Rien qu’au seul mois de juin ont eu lieu plusieurs rencontres importantes. Une avec le collectif équatorien Al Borde Arquitectos3 autour de la pratique de l’architecture dans une économie alternative, ainsi qu’une autre sur le musée comme espace commun avec la Biennale Urbana4, une initiative vénitienne qui explore et réfléchit les relations entre la Biennale, la ville et la région vénitienne, en collaboration avec l’Università IUAV di Venezia. En mai, a déjà été inauguré un travail de longue haleine avec la European Coalition for the Right to Housing and the City5, l’International Alliance of Inhabitants6 et Eddyburg7. A la fin du mois de juin, le programme incluait par exemple Soha Ben Slama, coordinatrice de l’International Alliance for Inhabitants de Tunisie. Auront également été présents les journalistes des The Migrant Files8 tout comme Nikolaos Vasilopoulos, membre de la Refugee Accomodation and Solidarity Space City Plaza à Athènes, pour enrichir la réflexion sur le logement des réfugié-e-s, et bien d’autres encore.

Ouverture littérale à l’espace politique

Dans le contexte cosmopolite de la Biennale, une machine de recherche polyphonique se met ainsi en marche pour faire travailler ensemble les architectes, les habitants et les activistes du logement et des frontières. Selon le souhait de #ThisIsACo-op, l’ensemble des contributions servira comme matériel pour des coopérations en dehors de cette édition de la Biennale, qui a permis que ce double amphithéâtre soit fabriqué.

Iris Lykourioti, une architecte participante que j’ai interviewée pour la rédaction de cet article ne m’a pas précisé si l’inspiration pour la fabrication de ce petit théâtre en miroir venait du SESC Pompeia9 de Lina Bo Bardi.
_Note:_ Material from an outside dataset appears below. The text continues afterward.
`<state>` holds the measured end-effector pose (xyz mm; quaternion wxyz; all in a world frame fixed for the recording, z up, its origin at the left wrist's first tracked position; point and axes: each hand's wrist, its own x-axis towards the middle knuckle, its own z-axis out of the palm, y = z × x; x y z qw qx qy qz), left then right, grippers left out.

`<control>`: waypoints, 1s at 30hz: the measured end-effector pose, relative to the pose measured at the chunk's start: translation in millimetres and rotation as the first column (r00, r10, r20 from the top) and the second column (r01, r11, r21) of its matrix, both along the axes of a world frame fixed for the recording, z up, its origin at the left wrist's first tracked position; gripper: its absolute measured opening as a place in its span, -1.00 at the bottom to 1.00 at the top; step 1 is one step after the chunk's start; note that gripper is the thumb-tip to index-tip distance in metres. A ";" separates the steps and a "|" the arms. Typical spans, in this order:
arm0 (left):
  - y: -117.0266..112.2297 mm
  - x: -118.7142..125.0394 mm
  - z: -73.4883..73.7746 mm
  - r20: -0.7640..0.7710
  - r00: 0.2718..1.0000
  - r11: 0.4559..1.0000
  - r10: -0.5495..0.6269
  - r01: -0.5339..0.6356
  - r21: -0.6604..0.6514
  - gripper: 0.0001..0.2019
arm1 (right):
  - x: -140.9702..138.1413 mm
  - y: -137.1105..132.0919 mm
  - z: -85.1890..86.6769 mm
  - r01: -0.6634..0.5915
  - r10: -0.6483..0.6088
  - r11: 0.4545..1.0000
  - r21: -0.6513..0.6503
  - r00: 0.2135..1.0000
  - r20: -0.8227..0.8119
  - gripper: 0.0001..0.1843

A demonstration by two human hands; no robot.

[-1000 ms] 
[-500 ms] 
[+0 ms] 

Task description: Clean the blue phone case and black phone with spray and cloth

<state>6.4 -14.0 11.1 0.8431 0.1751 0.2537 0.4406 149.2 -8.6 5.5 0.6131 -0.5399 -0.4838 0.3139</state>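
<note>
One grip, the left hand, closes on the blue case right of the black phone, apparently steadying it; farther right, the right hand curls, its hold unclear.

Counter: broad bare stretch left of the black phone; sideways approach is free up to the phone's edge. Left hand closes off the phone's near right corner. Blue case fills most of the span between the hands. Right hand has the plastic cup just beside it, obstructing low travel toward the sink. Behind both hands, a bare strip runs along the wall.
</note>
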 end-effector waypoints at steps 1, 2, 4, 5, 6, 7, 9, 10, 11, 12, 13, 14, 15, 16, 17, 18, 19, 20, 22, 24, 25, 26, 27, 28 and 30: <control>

Je suis cependant convaincue qu’elle est fondamentalement d’accord avec la vision que l’architecte italienne a défendu: «Qu’est-ce que l’architecture sinon le moyen le plus efficace pour combattre l’injustice sociale?»10


Notes

1. #CeciEstUnPointDeDépart, titre inspiré par celui du pavillon : #ThisIsACo-op (#CeciEstUneCo-opération), jeu de mot sur le hashtag #ThisIsACoup (#CeciEstUnCoupd’état) qui a inondé twitter et le web le soir du 12 juillet 2015 en soutien au Premier Ministre grec lors de ses dernières négociations avec l’Eurozone. Pour plus d’informations: http://thisisaco-op.gr 

2. Extension de la thématique Peripheries avancée par Alejandro Aravena, Peripherealities accueille également dans l’amphithéâtre du pavillon grec des discussions de la programmation centrale de la Biennale.

3. www.albordearq.com

4. http://biennaleurbana.com

5. www.housingnotprofit.org/fr. Il s’agit d’un réseau européen qui œuvre pour le respect du droit au logement.

6. www.habitants.org. Il s’agit d’un réseau mondial d’associations, de mouvements sociaux, de locataires et de propriétaires, de communautés et de coopératives qui s’activent pour le logement équitable et contre les expulsions.

7. http://archivio.eddyburg.it. Site vénitien très actif qui recense, rassemble et facilite les échanges autour du problème du logement.

8. www.themigrantsfiles.com

9. Pour un témoignage sur la construction et le programme du bâtiment en question : http://linabobarditogether.com/2012/08/03/the-making-of-sesc-pompeia-by-marcelo-ferraz/

10. «Architecture or architecture» in Diário de Notícias (Salvador, Bahia), 14 September 1958, repris dans Lina Bo Bardi, Stones against Diamonds, Architectural Association of London, coll. Architecture Words 12, Londres, 2013.